In der Podiumsrunde betonten die Referierenden mehrmals die wichtige Rolle der Hochschulen bei der Umsetzung der Agenda 2030. Frau Dr. Amat Amoros, im Bundesministerium für wirtschaftliche Zusammenarbeit und Entwicklung tätig, hob die Verantwortung der Hochschulen für entwicklungspolitisches Engagement und die Schlüsselfunktion der Hochschulen als Akteure des Wandels, besonders hervor. Die internationale Vernetzung von Hochschulen mache Süd-Nord-Partnerschaften oft erst möglich. Über Projektförderung, wie etwa im Rahmen der ASA-Hochschulkooperation oder über den DAAD unterstützt der Bund die Hochschulen bei ihrem entwicklungspolitischen Engagement.
Nach Herr Dr. Wolf, vom baden-württembergischen Ministerium für Wissenschaft, Forschung, Kunst, berühren viele der globalen Nachhaltigkeitsziele auch die Zuständigkeiten der Länder, gerade in Bildungsfragen. Die Zusammenarbeit der Hochschulen mit Partnern in Entwicklungsländern sei nicht als einseitiger Lernprozess zu sehen: In vielen Wissenschaftsgebieten könnten die Hochschulen viel von den Forschern vor Ort lernen und dort einzigartige Forschungsmöglichkeiten finden. Im Anschluss berichtete Carla Herth vom Internationalen Zentrum für Ethik in den Wissenschaften der Universität Tübingen gemeinsam mit einem äthiopischen Stipendiaten des ASA-Global Projekt mit der Universität Addis Abeba über die positiven Ergebnisse ihres Projekts im Rahmen der ASA-Hochschulkooperation.

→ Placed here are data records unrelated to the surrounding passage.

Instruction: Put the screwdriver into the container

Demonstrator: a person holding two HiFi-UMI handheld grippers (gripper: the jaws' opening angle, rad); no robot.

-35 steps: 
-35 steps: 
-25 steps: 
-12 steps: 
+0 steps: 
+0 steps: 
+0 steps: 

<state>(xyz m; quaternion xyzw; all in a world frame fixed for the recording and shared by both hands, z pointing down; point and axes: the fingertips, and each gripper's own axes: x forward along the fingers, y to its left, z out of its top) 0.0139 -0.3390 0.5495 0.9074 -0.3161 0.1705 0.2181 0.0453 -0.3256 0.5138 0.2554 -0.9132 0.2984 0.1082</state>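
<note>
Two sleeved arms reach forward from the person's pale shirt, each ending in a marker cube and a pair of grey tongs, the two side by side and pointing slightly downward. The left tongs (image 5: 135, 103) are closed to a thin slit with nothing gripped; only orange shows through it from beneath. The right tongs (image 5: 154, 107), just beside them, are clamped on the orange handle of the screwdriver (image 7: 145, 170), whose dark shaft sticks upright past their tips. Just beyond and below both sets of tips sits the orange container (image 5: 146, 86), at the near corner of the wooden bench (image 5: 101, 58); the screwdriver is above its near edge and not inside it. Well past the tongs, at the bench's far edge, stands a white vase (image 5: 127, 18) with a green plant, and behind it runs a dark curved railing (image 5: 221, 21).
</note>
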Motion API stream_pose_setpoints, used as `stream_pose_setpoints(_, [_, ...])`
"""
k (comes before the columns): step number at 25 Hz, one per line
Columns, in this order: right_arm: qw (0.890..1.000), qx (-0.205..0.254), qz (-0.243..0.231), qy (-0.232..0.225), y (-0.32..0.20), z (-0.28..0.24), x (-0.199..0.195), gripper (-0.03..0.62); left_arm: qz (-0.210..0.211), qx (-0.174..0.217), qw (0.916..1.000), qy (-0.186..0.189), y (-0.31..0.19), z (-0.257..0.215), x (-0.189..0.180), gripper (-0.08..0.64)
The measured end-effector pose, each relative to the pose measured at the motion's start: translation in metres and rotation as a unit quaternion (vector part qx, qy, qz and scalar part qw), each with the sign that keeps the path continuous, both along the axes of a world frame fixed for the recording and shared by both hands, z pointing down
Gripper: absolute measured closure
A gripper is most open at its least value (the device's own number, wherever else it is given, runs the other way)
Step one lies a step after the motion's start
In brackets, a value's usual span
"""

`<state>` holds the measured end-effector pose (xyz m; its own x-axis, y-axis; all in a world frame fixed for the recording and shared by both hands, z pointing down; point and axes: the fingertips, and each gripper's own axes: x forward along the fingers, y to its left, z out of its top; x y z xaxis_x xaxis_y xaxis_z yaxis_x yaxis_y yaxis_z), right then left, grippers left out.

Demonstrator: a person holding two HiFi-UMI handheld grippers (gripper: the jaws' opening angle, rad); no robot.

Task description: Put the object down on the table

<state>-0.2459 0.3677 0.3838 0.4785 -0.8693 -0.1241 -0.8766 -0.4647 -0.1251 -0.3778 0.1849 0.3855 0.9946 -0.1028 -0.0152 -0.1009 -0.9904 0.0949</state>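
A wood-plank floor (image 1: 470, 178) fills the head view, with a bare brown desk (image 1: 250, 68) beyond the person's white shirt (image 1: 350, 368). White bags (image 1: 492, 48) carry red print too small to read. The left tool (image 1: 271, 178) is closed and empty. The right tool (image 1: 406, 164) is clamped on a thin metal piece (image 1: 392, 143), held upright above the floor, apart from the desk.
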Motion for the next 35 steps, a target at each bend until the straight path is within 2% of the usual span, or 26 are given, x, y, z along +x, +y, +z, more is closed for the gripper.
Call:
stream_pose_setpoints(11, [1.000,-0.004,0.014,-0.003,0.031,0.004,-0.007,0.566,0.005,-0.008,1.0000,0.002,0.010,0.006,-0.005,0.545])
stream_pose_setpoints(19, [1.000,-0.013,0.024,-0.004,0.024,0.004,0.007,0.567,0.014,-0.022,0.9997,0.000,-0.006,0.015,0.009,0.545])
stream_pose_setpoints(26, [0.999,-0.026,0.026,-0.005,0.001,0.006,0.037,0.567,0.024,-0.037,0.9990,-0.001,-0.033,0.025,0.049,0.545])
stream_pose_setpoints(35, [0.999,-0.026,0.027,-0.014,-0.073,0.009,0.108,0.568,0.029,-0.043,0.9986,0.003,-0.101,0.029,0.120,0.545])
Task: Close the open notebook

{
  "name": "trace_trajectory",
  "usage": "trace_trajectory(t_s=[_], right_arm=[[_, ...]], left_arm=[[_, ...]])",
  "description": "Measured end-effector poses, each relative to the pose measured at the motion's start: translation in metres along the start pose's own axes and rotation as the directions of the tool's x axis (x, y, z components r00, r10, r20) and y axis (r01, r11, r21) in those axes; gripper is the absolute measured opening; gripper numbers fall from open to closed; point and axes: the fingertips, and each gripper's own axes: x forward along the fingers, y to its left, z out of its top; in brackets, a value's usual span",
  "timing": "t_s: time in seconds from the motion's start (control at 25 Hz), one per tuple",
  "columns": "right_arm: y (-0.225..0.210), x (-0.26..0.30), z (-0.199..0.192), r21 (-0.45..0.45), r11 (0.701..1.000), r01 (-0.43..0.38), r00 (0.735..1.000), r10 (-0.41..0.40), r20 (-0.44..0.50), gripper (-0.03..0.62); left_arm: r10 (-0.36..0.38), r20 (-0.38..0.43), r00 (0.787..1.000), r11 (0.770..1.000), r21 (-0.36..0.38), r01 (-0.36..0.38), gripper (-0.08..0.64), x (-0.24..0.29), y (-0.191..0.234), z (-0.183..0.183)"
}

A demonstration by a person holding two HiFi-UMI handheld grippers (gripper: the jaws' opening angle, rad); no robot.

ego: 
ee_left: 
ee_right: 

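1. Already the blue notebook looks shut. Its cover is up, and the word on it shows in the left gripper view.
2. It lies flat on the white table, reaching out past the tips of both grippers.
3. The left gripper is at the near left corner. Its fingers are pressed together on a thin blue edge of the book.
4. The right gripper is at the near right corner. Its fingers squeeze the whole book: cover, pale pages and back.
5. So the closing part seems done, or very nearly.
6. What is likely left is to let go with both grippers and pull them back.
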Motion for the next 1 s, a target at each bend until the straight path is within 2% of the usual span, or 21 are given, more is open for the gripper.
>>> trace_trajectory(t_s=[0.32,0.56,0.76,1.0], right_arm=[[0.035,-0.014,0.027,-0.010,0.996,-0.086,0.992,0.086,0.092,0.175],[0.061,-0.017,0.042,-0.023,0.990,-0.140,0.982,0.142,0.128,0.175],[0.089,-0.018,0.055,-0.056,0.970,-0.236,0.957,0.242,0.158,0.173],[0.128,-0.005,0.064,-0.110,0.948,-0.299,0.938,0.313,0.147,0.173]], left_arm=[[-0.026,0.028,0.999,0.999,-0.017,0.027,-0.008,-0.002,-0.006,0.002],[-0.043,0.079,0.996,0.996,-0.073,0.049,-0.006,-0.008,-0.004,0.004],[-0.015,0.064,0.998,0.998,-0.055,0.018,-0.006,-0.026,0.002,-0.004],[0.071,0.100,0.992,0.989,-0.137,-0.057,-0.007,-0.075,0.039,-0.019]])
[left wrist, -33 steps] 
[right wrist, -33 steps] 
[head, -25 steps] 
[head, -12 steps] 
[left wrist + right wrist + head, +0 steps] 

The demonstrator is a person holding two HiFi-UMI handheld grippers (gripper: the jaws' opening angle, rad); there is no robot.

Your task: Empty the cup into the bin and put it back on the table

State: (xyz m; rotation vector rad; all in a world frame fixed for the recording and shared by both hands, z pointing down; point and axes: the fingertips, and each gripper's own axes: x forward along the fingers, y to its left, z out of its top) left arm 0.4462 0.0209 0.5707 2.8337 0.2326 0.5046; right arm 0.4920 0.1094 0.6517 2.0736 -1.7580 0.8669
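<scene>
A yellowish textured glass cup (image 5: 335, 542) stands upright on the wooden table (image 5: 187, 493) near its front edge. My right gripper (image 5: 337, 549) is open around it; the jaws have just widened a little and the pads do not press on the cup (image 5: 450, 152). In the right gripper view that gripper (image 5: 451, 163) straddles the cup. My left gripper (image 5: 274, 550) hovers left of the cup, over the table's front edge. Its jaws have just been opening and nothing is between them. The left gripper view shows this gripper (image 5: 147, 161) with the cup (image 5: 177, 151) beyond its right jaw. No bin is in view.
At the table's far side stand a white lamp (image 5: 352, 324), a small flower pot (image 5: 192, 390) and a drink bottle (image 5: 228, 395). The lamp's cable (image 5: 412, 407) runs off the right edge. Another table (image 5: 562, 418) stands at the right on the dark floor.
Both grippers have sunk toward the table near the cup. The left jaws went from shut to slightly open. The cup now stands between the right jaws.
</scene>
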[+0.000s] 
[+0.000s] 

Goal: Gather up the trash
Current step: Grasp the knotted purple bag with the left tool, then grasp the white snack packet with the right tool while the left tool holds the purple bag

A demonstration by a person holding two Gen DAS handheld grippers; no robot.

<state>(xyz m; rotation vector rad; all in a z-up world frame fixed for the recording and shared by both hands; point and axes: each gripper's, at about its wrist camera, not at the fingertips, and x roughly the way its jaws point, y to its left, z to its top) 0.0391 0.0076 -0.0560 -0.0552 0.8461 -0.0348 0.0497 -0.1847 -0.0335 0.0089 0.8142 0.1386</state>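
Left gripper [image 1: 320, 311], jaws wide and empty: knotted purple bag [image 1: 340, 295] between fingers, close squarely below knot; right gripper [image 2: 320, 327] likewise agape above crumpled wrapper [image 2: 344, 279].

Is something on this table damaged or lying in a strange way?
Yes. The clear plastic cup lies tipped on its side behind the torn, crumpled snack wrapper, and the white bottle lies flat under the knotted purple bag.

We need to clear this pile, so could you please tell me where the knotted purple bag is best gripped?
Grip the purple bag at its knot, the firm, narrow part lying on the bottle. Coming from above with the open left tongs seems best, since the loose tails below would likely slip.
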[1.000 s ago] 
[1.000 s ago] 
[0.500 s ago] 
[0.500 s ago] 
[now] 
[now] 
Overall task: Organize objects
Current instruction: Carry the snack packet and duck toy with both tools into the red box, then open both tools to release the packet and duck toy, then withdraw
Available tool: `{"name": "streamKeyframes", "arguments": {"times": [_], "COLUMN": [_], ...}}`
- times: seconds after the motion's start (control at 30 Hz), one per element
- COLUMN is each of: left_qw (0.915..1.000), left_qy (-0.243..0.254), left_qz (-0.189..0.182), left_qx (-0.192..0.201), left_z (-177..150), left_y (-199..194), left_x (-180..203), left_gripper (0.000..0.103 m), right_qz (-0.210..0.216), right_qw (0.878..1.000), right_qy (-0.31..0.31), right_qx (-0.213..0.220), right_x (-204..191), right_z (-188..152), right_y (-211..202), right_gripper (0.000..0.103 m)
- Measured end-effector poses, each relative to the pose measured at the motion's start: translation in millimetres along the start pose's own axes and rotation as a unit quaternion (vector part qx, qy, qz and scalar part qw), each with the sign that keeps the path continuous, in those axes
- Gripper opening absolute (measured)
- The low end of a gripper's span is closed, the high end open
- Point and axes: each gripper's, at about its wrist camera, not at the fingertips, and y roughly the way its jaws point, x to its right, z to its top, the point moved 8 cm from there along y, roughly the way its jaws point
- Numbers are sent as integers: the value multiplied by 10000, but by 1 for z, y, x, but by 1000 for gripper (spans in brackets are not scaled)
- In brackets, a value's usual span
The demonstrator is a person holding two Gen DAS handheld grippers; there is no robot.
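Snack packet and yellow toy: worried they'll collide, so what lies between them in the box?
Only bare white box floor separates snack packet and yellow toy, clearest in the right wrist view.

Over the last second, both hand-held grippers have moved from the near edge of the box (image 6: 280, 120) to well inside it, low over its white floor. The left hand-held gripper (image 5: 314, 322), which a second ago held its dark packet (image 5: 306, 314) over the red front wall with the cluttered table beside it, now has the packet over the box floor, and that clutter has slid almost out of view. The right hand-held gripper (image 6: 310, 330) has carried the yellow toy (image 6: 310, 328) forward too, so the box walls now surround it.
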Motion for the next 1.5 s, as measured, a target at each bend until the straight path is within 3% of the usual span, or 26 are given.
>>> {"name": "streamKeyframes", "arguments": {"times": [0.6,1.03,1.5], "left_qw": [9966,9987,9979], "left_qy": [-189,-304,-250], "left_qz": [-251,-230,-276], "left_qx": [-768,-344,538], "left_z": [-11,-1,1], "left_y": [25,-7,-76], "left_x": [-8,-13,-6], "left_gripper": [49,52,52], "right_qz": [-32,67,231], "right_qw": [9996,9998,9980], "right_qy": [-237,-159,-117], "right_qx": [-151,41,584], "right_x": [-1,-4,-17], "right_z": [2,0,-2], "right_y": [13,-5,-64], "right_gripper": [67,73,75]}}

Moritz Haupt, Projektleiter der ASA-Hochschulkooperation, stellt in einer der rotierenden Fokusgruppen die Ausweitung des Programmformats global und die Teilnahmebedingungen der ASA-Hochschulkooperation vor. Es wurde großes Interesse an dem Format geäußert, in dem ein internationales Team aus Deutschland und dem jeweiligen Gastland im Globalen Süden zwei Projektphasen und mehrere ASA-Seminare, gemeinsam durchläuft. In der zweiten Fokusgruppe wurde das Thema entwicklungspolitische „Interessenvertretung“ von Hochschulen diskutiert. Mit einer Interessenvertretung könnten die Hochschulen ihre entwicklungspolitischen Belange besser gegenüber Bund und Land artikulieren, argumentierte Herr Dr. Grammer vom baden-württembergischen Staatsministerium. Der Vorschlag einen Hochschulvertreter in den Rat für Entwicklungszusammenarbeit zu entsenden, wurde gut aufgenommen.